Also since I disabled the following: vvx3000 . alcxmntr . bt broadband help . all the kodak and hp &#305;mage stuff . ulead photo express . msn messenger . googletoolbar not&#305;f&#305;er . broadband desktop th&#305;ngy . &#305;tuneshelp . qttask . kbd . bthelp not&#305;f&#305;er .

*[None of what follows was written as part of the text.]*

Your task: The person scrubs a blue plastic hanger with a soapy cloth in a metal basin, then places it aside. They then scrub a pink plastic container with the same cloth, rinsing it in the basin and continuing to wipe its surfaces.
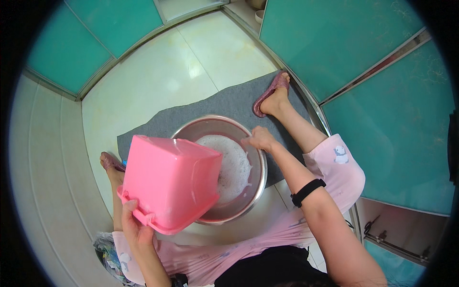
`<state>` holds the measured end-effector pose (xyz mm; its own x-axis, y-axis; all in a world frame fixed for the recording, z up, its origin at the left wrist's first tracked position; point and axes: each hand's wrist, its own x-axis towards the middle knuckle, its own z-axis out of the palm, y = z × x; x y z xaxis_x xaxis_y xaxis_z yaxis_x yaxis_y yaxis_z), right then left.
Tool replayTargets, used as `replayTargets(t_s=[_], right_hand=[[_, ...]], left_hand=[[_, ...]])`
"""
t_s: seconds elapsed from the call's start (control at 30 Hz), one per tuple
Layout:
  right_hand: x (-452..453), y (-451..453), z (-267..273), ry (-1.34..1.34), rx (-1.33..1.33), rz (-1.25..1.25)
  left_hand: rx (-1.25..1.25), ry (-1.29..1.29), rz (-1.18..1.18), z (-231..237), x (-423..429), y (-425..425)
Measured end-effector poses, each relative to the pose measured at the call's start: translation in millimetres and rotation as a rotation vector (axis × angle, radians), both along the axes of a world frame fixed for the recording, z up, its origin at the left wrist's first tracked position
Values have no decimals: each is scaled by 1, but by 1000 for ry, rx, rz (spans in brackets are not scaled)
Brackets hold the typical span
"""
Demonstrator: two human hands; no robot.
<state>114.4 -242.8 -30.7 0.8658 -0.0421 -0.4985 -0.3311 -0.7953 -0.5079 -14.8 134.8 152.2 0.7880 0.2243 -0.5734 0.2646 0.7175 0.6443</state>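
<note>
A pink plastic basket or bin [175,179] is tilted over the left part of a round metal basin [263,172]. My left hand [136,222] grips its rim by the handle at the lower left. White suds [233,172] float on the liquid in the basin. My right hand [260,139] is at the basin's right rim, its fingers pointing inward over the edge; whether it holds anything is hard to make out. The inside of the pink container is hidden from view.
A grey mat [172,116] lies under the basin on the tiled floor [143,75]. My slippered feet are on either side. Green cabinet doors [387,125] line the right. A plastic bag [111,254] with things inside stands at the lower left.
</note>
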Motion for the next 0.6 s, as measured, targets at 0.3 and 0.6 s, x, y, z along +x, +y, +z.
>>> replayTargets(t_s=[0.3,0.6], right_hand=[[44,3,22,-120,76,14],[7,44,-5,-498,14,177]], left_hand=[[48,-13,-29,-4,4,-13],[-20,-45,74,-30,13,35]])
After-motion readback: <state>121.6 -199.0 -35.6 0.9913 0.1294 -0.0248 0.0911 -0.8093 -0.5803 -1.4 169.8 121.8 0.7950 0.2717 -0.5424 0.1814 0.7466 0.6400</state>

As I was told to, everytime I start my pc it comes up on the screen asking me how I would like to start my machine e.g. normally in XP home edition or in recovery
How do I stop this?


----------



## andyspeake (May 11, 2007)

are you tapping f8 or something?


----------



## star_girl_k (Apr 8, 2007)

No, it just does it
:/


----------



## star_girl_k (Apr 8, 2007)

ok i've just got rid of norton and downloaded avira antivir and tried to update and it said that it couldn't because my internet isn't connected but it is

27.06.2007,11:41:14 - Installation Directory: C:\Program Files\AntiVir PersonalEdition Classic\ Backup Dir: Temp dir: 
27.06.2007,11:41:14 - Backup Directory: C:\Documents and Settings\All Users\Application Data\AntiVir PersonalEdition Classic\BACKUP\
27.06.2007,11:41:14 - Temp Directory: C:\Documents and Settings\All Users\Application Data\AntiVir PersonalEdition Classic\Update\AVUPDATE_46823eca\
27.06.2007,11:41:14 - Start the Update GUI... Displaymode: 0

27.06.2007,11:41:14 - Installation Directory: C:\Program Files\AntiVir PersonalEdition Classic\ Backup Dir: Temp dir: 
27.06.2007,11:41:14 - Backup Directory: C:\Documents and Settings\All Users\Application Data\AntiVir PersonalEdition Classic\BACKUP\
27.06.2007,11:41:14 - Temp Directory: C:\Documents and Settings\All Users\Application Data\AntiVir PersonalEdition Classic\Update\AVUPDATE_46823eca\
27.06.2007,11:41:14 - Start the Update GUI... Displaymode: 0

27.06.2007,11:41:16 - Keyfile: OK [FULL Mode]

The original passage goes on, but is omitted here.